Modelling of boat acceleration

Modelling of boat acceleration

During our BioRow data analysis and feedback, we present target curves for force, blade work and body segment velocities (RBN 2017/2, 2018/3-4). Coaches and rowers sometimes ask: “Why are targets for the boat acceleration curve are not presented?”.

The difficulty with modelling the boat acceleration (BA) curve is that both its magnitude and shape are highly dependent on the stroke rate and boat type, so this would be a fairly complex adjustable model. Here is an attempt to solve this problem and develop a method of boat acceleration modelling.
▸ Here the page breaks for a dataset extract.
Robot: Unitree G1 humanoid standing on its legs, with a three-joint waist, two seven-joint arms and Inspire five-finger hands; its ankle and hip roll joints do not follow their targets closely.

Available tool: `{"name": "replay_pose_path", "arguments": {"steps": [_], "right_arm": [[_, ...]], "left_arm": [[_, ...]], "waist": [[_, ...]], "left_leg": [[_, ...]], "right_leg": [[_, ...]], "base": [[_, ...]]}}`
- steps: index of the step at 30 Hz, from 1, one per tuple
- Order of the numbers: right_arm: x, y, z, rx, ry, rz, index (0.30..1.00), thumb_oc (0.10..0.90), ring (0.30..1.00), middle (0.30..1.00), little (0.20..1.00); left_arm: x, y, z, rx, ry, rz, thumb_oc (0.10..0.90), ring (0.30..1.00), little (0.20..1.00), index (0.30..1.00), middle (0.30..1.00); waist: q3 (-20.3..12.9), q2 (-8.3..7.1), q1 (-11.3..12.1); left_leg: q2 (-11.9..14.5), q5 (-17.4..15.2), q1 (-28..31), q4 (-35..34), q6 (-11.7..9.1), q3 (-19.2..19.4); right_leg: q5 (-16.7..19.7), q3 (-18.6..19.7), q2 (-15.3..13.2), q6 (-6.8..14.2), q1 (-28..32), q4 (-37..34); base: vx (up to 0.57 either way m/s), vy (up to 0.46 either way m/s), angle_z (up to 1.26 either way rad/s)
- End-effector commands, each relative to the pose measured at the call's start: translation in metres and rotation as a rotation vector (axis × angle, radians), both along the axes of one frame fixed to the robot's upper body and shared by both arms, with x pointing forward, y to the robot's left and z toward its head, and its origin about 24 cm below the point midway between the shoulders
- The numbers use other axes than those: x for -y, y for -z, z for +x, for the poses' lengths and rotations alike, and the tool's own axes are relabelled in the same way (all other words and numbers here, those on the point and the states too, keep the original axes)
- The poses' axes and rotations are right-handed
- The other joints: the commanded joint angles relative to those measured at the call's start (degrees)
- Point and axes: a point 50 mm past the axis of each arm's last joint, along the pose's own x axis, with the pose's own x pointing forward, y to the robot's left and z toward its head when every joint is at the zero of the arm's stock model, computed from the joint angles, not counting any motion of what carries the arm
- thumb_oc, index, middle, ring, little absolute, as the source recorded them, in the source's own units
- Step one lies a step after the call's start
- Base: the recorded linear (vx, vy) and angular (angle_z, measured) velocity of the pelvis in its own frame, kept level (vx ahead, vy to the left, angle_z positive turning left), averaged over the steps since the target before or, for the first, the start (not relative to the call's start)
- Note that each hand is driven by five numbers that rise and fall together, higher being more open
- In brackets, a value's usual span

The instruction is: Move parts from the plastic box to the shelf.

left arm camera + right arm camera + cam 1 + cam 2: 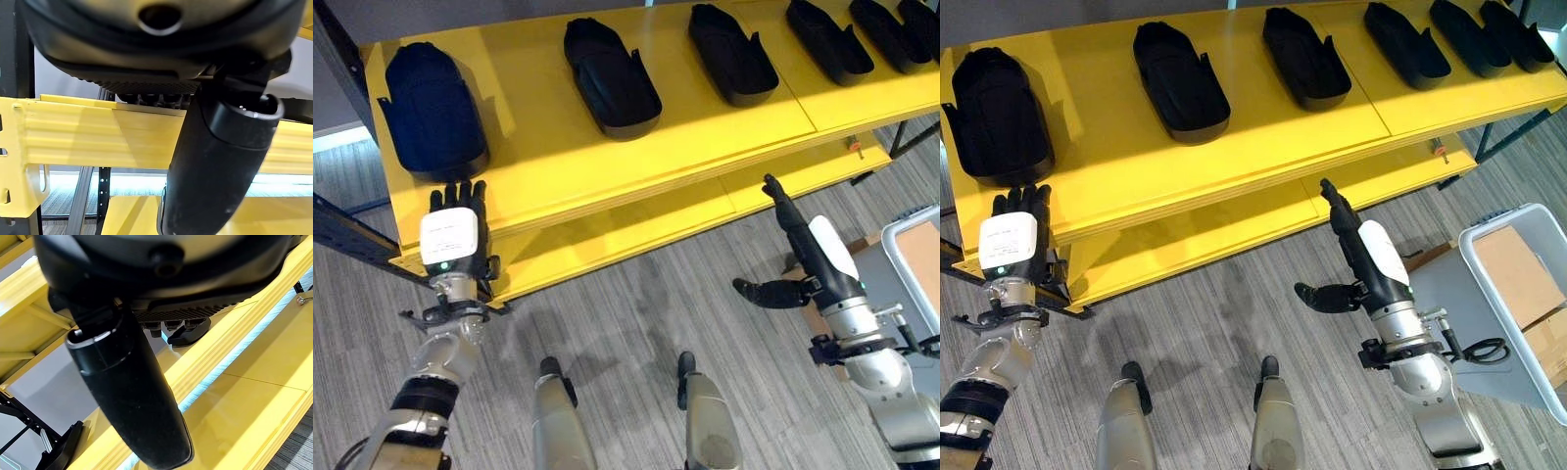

15 criteria points are identified on the curves, with each point defined by its magnitude (m/s2) and timing (s or % of the stroke cycle):

  1. Cycle Start, defined by the perpendicular oar position during recovery.
  2. Positive peak during recovery.
  3. Zero before catch, when BA changes sign from positive to negative.
  4. Value -1 m/s2 before the catch was added because BA may remain negative during recovery, so point 3 could be absent.
  5. Catch, when the oar changes direction from recovery to drive.
  6. Negative peak, which could happen before, after, or at the same time as the catch.
  7. Zero after catch, when BA changes sign from negative to positive.
  8. First peak - this may be absent in some crews at low stroke rates.
  9. Drive hump is related to point 8 and may also be absent.
  10. Positive peak – the highest BA during the drive.
  11. Down at finish – the lowest point at the end of the drive – this could happen before or after the finish.
  12. Finish, when the oar changes direction from drive to recovery.
  13. Peak at finish – a positive peak which could happened before or after finish.
  14. Down during recovery – the lowest point during recovery.
  15. Cycle End, usually the same magnitude as the Cycle Start.

The BioRow database of samples per boat (n=15384) was reprocessed with new algorithms and data for each point were obtained for various boat types and stroke rates. Altogether, the model contains 180 equations (time and value of 15 criteria * 2 * 6 boat types) with 720 (180*4) coefficients.

Fig.3 shows examples of the modelled BA compared with the measured curves (synchronised at the catch). Similarity between the curves suggests that the model seems to be a good representation of the real data.

Currently, the model represents average statistics, not the target curves for best performance, which requires more data analysis of the World’s best rowers.